DaVita Ransomware Attack: 2.7 Million Individuals Impacted
- Katarzyna Celińska

- Oct 15
- 2 min read
Kidney dialysis giant DaVita has confirmed that a ransomware attack in April 2025 compromised the personal and health data of nearly 2.7 million people.
The attackers — identified as the Interlock ransomware group — infiltrated DaVita’s lab servers, exfiltrated sensitive data, and encrypted parts of the network. While patient care at its 3,100+ dialysis centers continued, the attack caused operational disruption and has already cost DaVita over $13.5 million in response and remediation.

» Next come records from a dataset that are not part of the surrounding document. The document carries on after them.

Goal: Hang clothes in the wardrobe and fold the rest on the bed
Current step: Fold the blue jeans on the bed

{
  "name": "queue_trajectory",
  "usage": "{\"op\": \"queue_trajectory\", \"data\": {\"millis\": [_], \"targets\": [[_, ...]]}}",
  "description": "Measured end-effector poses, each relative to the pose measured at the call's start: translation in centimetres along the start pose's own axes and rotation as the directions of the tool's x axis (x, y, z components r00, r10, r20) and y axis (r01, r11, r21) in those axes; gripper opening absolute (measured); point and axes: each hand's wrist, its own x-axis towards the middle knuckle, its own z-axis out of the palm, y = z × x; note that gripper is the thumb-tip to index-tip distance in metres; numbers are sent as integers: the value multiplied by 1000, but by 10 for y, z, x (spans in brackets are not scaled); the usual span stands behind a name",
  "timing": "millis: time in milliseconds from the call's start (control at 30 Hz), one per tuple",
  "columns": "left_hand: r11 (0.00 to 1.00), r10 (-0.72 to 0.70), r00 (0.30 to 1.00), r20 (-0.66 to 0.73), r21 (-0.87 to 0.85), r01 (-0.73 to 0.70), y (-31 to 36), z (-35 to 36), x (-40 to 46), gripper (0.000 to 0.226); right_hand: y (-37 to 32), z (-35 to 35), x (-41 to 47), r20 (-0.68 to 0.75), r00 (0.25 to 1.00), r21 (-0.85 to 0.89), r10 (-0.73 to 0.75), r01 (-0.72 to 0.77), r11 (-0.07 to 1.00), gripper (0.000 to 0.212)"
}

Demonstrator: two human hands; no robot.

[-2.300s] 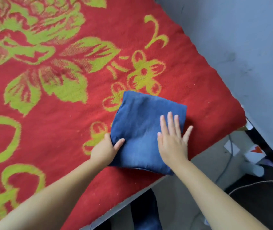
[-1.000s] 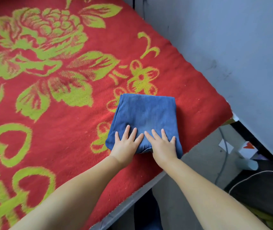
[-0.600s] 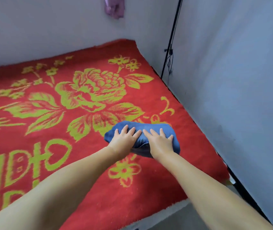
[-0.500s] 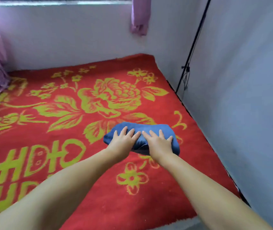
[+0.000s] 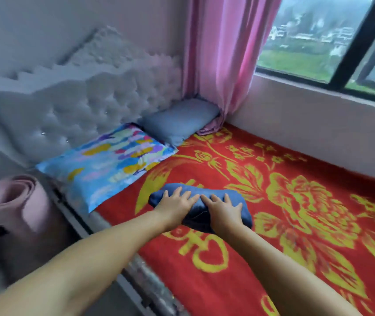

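A second ago the folded blue denim garment (image 5: pixel 199 207) lay flat near the foot-end edge of the bed (image 5: pixel 296 258); now it is a thick bundle carried toward the multicoloured pillow (image 5: pixel 106 165), so the folding looks finished and only placing remains. The left hand (image 5: pixel 174 205) lies on the bundle's left half, fingers (image 5: pixel 177 193) spread over its top; whether the thumb hooks beneath is hidden. The right hand (image 5: pixel 224 210) mirrors it on the right half, fingers splayed, touching the left hand's fingertips. The denim sits under both palms, over the red blanket.
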Motion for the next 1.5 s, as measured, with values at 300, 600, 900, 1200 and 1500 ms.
{"op": "queue_trajectory", "data": {"millis": [300, 600, 900, 1200, 1500], "targets": [[873, -482, 871, 96, -30, 486, -211, 71, -279, 77, -335, 23, -35, 104, 856, -56, -506, 513, 857, 75], [562, -786, 566, 250, -92, 822, -291, 137, -504, 80, -573, 70, -103, 293, 540, -129, -789, 840, 527, 90], [370, -853, 373, 364, -82, 925, -367, 184, -608, 79, -730, 103, -113, 402, 297, -67, -866, 953, 295, 77], [206, -836, 216, 504, -76, 976, -445, 230, -661, 82, -854, 130, -101, 496, 178, -68, -850, 984, 166, 74], [327, -741, 356, 569, -158, 932, -536, 290, -703, 81, -942, 176, -89, 521, 284, -62, -805, 953, 296, 70]]}}
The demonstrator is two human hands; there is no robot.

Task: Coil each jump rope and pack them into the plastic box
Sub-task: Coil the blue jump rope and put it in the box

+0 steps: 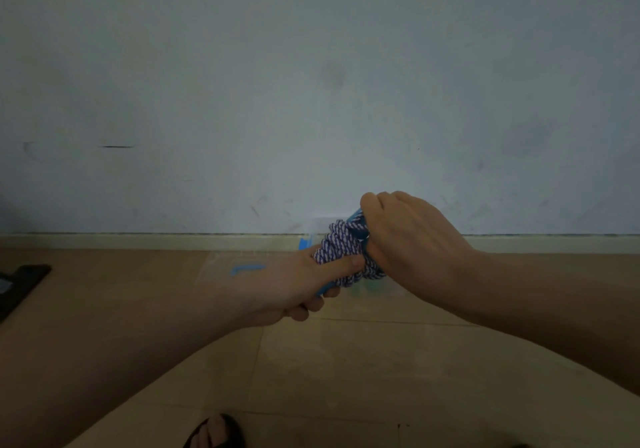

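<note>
A jump rope (341, 246) with a purple-and-white twisted cord is wound into a tight bundle around its blue handles. My left hand (298, 284) grips the bundle from below, thumb laid across the cord. My right hand (408, 236) grips the bundle's right end from above, fingers curled round the cord and a blue handle tip. Both hands hold it in the air above the clear plastic box (214, 267) with blue clips, which stands on the floor by the wall and is largely hidden behind my hands.
A pale wall with a skirting board (138, 241) runs across the back. The floor is beige tile. A dark flat object (20, 286) lies at the left edge. My sandalled foot (216, 432) shows at the bottom.
</note>
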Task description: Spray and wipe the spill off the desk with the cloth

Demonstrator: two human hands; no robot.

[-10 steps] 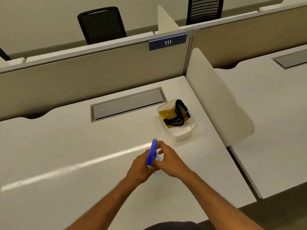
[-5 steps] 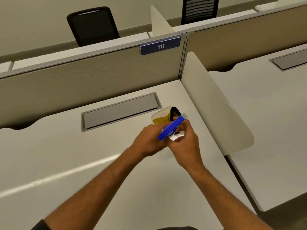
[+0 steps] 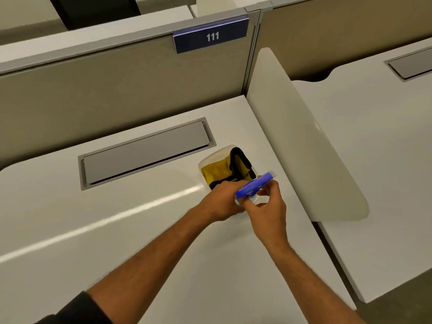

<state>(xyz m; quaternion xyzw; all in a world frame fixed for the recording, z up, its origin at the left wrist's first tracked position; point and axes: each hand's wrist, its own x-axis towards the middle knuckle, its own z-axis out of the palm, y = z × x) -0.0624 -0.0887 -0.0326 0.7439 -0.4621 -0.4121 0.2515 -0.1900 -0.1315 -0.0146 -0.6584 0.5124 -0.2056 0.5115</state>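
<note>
Now we have carried the spray bottle (image 3: 254,187) from mid-counter (image 3: 117,230) to the tub (image 3: 210,157) holding the yellow cloth (image 3: 217,170). Both our left hand (image 3: 222,202) and right hand (image 3: 268,206) clench it; no spill shows, so spraying seems finished.

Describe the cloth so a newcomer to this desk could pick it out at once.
Start at the blue sign reading 111 on the partition, then drop down to the white desk past the grey cable hatch. Just right of the hatch, beside the white side divider, sits a clear plastic tub with the cloth bunched inside. It is the only yellow thing here, edged in black.
</note>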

Photo: https://pl.freepik.com/
Data compromised included:
✅ Personal identifiers → names, addresses, dates of birth, Social Security numbers.
✅ Health data → insurance details, dialysis test results, treatment info.
✅ Financial data → tax IDs, and in some cases, images of checks written to DaVita.
Hackers claimed to have stolen 20+ terabytes of databases containing over 200 million rows of patient data, later leaking parts of it when ransom negotiations failed.
This incident is not an isolated case — healthcare continues to be:
✅ One of the most targeted sectors due to sensitive, high-value patient data.
✅ One of the least mature in cybersecurity, often lacking resources or resilience.
The impact spans three critical dimensions:
1️⃣ Patients’ DataPrivacy → Exposure of sensitive medical and financial data.
2️⃣ Service Availability → Operational disruption, even if patient care continued.
3️⃣ SupplyChain Risks → Partner institutions and service providers may also be affected downstream.
This is reminiscent of breaches like ALAB in Poland and Synnovis in the UK, proving the issue is truly global.
This is not the first, and it won’t be the last attack on healthcare. DaVita’s case is a reminder that healthcare is both one of the most targeted and least mature sectors in terms of cybersecurity. Breaches affect not just the direct victim, but also patients, clients, and the wider healthcare supply chain. We must always analyze such incidents across three dimensions: data breach, service unavailability, and supply chain disruption.
Healthcare providers and their partners must prioritize:
✅ Risk analysis and cybersecurity and privacy compliance.
✅ Resilience planning for ransomware and service continuity.
✅ Supply chain security, as breaches ripple across the ecosystem.